EXERCISE: Could you retype the material, starting at its first line and ending with the line holding "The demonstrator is", and keep the pictures out?

◇ ◇ ◇ ◇ ◇

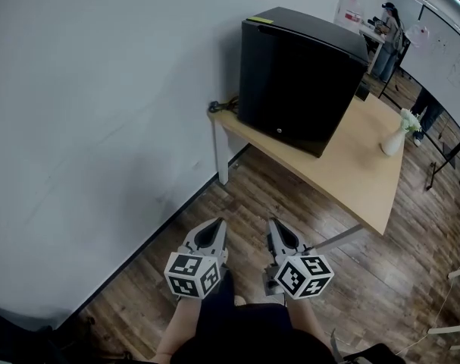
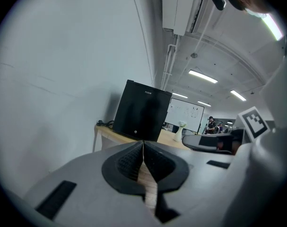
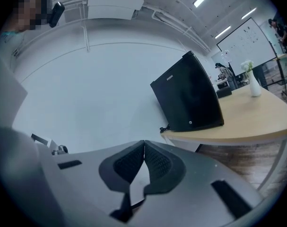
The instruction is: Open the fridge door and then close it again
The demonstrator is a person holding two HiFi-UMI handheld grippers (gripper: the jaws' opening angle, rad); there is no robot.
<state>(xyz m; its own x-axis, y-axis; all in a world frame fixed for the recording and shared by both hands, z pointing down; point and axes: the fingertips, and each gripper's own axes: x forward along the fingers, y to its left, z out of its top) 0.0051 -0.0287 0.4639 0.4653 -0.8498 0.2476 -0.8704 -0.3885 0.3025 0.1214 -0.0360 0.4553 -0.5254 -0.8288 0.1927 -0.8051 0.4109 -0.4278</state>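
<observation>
A small black fridge (image 1: 301,74) stands with its door closed on a wooden table (image 1: 366,180), against the white wall. It also shows ahead in the left gripper view as the fridge (image 2: 142,111) and in the right gripper view as the fridge (image 3: 188,96). My left gripper (image 1: 218,223) and right gripper (image 1: 273,224) hang side by side over the wooden floor, well short of the table. Both are shut with nothing between their jaws, as the left gripper (image 2: 143,143) and the right gripper (image 3: 144,143) views show.
A white vase with flowers (image 1: 400,135) stands at the table's right end. A dark cable (image 1: 218,107) lies at the table's left corner by the wall. People and a whiteboard (image 1: 449,44) are far back on the right. Chair legs (image 1: 457,302) show at the right edge.
</observation>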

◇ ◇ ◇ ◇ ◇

EXPECTED ANSWER:
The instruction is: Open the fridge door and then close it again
The demonstrator is a person holding two HiFi-UMI handheld grippers (gripper: the jaws' opening angle, rad); there is no robot.

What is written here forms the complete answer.